DB: Well, I mean "Blue Wave" the song is really about, it's about what I think is like a new form of -- it hasn't been totally classified yet -- like a new form of un-quantifiable depression, you know? That comes from living half in meatspace -- this is not a new idea by any means -- it's more of a reality that everybody lives with now, not just a concept. But it's a reality that kind of snuck up on everyone.
GZ: Yeah, I'm living it.
DB: A life lived half in meatspace, and half on screen. And the line about amplifying the heart is ... there's a lack of emotional content in communication, you know?
GZ: And there's that feeling of, I need doses of attention.
DB: Yeah! And to convey any kind of strong emotion, you have to double-down on how you communicate it. You have to put it in all caps. If you're angry about anything, you have to be violently angry about it. If you love something, you love it more than anything in the whole world. It's the depression that comes along with re-posting a photo and just writing the word, "THIS!" Exclamation mark, in all capitals. "THIS!" That eventually is gonna hollow you out inside. (Laughs.)

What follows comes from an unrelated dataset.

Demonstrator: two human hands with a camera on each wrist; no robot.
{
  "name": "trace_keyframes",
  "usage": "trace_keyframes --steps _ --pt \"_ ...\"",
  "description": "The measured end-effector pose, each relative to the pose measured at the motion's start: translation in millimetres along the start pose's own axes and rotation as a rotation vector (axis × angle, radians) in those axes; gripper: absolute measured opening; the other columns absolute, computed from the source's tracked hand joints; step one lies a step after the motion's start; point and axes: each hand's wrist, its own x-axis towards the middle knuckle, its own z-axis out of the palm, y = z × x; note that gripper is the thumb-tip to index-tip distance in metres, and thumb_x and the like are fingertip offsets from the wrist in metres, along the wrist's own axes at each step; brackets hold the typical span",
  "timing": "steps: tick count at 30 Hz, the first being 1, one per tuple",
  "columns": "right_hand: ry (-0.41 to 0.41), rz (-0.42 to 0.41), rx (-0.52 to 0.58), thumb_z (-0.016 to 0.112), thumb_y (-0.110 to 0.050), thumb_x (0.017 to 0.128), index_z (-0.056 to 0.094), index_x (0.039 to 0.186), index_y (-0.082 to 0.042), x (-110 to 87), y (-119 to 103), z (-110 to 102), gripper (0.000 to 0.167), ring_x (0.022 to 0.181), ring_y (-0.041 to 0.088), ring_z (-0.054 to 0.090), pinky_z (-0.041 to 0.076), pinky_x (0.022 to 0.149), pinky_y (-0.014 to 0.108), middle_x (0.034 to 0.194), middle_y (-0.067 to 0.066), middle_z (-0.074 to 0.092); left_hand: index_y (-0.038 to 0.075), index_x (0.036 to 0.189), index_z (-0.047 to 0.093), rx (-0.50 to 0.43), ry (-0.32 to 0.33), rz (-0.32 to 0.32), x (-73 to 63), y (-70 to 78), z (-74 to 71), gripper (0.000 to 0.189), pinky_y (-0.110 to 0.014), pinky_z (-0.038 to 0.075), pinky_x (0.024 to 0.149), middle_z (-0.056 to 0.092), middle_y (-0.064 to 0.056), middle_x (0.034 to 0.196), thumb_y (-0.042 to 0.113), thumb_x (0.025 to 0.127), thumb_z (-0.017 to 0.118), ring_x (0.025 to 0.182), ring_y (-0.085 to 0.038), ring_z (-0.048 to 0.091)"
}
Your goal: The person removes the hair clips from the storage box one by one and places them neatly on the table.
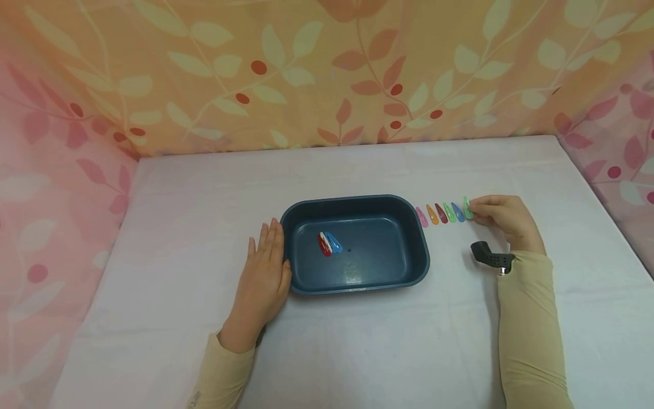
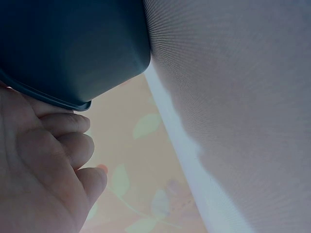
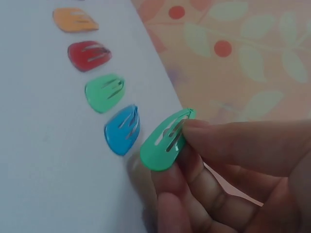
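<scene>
My right hand (image 1: 511,221) pinches a green snap hair clip (image 3: 167,141) between thumb and fingers, at the right end of a row of clips. A blue clip (image 3: 122,130) lies beside it on the white cloth. Further along the row are another green clip (image 3: 105,92), a dark red clip (image 3: 88,55), an orange clip (image 1: 432,214) and a pink clip (image 1: 421,217). My left hand (image 1: 263,275) rests against the left side of a dark blue plastic tub (image 1: 357,288), its fingers straight. Inside the tub, red, white and blue clips (image 1: 329,243) lie close together.
A white cloth (image 1: 194,227) covers the table. Behind it hangs a yellow curtain (image 1: 306,74) with a leaf pattern, and pink patterned fabric (image 1: 41,227) runs along both sides. A black camera mount (image 1: 490,255) sticks out from the right wrist.
</scene>
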Motion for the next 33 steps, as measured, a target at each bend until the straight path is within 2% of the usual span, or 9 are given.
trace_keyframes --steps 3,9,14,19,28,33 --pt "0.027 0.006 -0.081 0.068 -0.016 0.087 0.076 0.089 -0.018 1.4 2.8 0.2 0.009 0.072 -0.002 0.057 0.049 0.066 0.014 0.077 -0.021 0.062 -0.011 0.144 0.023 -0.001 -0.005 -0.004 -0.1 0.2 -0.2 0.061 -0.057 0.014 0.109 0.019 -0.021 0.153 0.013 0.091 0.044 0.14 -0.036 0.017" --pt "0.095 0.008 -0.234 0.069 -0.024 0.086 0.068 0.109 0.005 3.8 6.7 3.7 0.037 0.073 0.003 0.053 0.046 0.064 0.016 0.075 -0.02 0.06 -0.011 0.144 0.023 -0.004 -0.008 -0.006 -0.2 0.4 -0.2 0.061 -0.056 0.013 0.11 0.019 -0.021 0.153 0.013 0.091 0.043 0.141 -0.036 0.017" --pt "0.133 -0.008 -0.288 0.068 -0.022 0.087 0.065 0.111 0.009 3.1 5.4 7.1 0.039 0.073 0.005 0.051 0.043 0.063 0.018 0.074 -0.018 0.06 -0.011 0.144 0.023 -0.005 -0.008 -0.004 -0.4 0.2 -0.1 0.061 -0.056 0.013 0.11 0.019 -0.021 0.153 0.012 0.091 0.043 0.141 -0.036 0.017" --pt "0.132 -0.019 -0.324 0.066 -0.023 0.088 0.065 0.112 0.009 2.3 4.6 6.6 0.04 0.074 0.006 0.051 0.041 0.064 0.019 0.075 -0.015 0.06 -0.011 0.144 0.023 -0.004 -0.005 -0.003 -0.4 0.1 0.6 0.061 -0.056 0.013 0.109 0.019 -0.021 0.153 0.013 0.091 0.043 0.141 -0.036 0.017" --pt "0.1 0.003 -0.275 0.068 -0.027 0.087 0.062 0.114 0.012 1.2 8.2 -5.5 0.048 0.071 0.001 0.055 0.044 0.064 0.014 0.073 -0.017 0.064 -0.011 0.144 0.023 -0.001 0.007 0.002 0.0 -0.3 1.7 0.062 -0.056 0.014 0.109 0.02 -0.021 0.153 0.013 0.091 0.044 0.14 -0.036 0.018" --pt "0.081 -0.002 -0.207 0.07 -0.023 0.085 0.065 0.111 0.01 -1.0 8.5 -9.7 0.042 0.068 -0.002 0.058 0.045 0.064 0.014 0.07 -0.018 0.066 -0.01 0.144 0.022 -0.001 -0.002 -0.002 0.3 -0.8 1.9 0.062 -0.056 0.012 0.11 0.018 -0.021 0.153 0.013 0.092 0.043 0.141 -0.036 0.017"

And that's how we have to communicate now. And it's not a technophobic song by any means. It's just talking about, how do you be a real person in that environment, you know? And if you're already depressed, how do you deal with that? How do you convey that? How do you dig yourself out of that when you're communication is limited or when a lot of your communication is done this way?
GZ: And it makes it more notable that you're going to come play this dance record in a pretty intimate venue. I've read a couple times about it being super-important (to you) to make a connection during these shows, even if it drains you emotionally as a performer to do that over and over again.
DB: Yeah, that's really important to me. I need to be able to do that to feel good about what I'm doing, to feel good about going on the road and making money off of art. I need to be able to present this in a way that's going to be able to connect with people.
And it's weird. This year, I'm going to have a total dichotomy between playing ... the upper-level Operators shows on this tour would be 900 to 1,000 capacity, you know? But then, I will leave that tour at the end of April and I'll go play for 35,000 people with Wolf Parade, you know? (Laughs.) I need to be able to do both effectively.
All these shows are important to me, but it's the ones that are 200-300 capacity that that's where you build your muscles as a performer, I think. They're the scariest I think, too. People talk about playing in front of big audiences like it's intimidating. But I think it's more intimidating to play for like a medium-sized room or a small room. Because you're right down there on the floor with people. You can't be above them or put on any airs.